* [EXERCISE DIRECTIONS] All lines from the one containing "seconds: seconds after" down to the one containing "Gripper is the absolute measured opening", both ends included, are to be given again exactly; omit the rest of the listing below.

* [DATA PROVIDED]

------------------------------

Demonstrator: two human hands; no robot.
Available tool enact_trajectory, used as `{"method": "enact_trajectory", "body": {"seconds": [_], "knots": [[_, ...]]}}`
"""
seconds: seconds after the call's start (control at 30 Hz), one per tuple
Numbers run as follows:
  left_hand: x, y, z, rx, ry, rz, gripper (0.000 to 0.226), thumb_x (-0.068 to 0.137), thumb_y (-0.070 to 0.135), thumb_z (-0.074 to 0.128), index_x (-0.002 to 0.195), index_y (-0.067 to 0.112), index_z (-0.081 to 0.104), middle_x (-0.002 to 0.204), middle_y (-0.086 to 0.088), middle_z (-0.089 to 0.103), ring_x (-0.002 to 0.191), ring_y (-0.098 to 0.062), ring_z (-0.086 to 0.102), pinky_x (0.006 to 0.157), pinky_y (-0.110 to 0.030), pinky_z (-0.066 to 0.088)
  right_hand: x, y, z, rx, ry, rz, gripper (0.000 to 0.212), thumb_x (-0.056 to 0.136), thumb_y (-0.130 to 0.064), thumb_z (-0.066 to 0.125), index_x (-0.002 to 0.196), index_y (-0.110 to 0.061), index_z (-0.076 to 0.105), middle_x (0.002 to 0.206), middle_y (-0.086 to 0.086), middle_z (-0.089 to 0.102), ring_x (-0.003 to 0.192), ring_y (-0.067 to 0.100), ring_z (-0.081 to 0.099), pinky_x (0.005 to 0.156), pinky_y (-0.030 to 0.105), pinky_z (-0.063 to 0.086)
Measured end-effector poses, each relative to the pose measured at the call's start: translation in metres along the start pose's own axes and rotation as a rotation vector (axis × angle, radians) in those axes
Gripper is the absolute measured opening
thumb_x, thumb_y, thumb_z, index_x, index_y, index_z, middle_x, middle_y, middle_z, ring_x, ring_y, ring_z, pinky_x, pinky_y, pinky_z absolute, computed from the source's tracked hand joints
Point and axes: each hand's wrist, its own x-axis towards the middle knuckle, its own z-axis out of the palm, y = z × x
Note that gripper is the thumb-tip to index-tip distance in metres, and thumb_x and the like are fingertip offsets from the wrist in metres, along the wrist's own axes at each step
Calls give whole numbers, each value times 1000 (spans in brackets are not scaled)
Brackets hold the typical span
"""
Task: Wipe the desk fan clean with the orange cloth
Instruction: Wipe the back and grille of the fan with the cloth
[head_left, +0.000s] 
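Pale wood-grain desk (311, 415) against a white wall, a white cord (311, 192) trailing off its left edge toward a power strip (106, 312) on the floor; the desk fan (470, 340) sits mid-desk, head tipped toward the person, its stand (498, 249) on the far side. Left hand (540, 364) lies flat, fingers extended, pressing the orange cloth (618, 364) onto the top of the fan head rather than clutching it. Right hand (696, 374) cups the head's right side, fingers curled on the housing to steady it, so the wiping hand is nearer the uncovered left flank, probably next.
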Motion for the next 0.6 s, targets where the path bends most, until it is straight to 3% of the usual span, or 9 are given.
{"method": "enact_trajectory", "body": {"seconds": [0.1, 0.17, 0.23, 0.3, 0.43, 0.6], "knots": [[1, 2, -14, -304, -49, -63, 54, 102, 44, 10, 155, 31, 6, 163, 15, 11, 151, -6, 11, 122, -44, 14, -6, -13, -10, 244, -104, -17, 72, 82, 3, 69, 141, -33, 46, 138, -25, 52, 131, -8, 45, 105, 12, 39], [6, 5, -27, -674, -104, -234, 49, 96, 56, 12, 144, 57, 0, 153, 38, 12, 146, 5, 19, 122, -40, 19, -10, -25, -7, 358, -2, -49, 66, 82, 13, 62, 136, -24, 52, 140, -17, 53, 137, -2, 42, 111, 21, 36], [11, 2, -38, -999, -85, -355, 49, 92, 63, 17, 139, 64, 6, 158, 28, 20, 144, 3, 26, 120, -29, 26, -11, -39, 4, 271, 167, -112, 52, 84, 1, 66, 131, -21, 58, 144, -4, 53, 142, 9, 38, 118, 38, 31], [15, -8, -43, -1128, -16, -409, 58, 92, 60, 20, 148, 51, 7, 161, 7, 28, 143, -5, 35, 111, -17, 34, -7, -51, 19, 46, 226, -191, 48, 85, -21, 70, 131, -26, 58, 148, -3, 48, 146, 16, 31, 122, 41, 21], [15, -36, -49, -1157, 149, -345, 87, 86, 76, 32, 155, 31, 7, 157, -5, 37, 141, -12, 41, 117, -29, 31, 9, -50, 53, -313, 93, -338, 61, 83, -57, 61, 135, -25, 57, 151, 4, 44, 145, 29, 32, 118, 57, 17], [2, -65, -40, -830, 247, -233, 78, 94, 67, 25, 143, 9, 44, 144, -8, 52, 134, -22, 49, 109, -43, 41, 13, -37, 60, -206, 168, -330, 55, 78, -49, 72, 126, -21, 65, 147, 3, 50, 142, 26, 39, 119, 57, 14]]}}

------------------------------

* [SOLVED PROBLEM]
seconds: seconds after the call's start (control at 30 Hz), one per tuple
Numbers run as follows:
  left_hand: x, y, z, rx, ry, rz, gripper (0.000 to 0.226), thumb_x (-0.068 to 0.137), thumb_y (-0.070 to 0.135), thumb_z (-0.074 to 0.128), index_x (-0.002 to 0.195), index_y (-0.067 to 0.112), index_z (-0.081 to 0.104), middle_x (-0.002 to 0.204), middle_y (-0.086 to 0.088), middle_z (-0.089 to 0.103), ring_x (-0.002 to 0.191), ring_y (-0.098 to 0.062), ring_z (-0.086 to 0.102), pinky_x (0.006 to 0.157), pinky_y (-0.110 to 0.030), pinky_z (-0.066 to 0.088)
  right_hand: x, y, z, rx, ry, rz, gripper (0.000 to 0.212), thumb_x (-0.056 to 0.136), thumb_y (-0.130 to 0.064), thumb_z (-0.066 to 0.125), index_x (-0.002 to 0.196), index_y (-0.110 to 0.061), index_z (-0.076 to 0.105), middle_x (0.002 to 0.206), middle_y (-0.086 to 0.086), middle_z (-0.089 to 0.102), ring_x (-0.003 to 0.192), ring_y (-0.067 to 0.100), ring_z (-0.081 to 0.099), pinky_x (0.005 to 0.156), pinky_y (-0.030 to 0.105), pinky_z (-0.063 to 0.086)
Measured end-effector poses, each relative to the pose measured at the call's start: translation in metres along the start pose's own axes and rotation as a rotation vector (axis × angle, radians) in those axes
Gripper is the absolute measured opening

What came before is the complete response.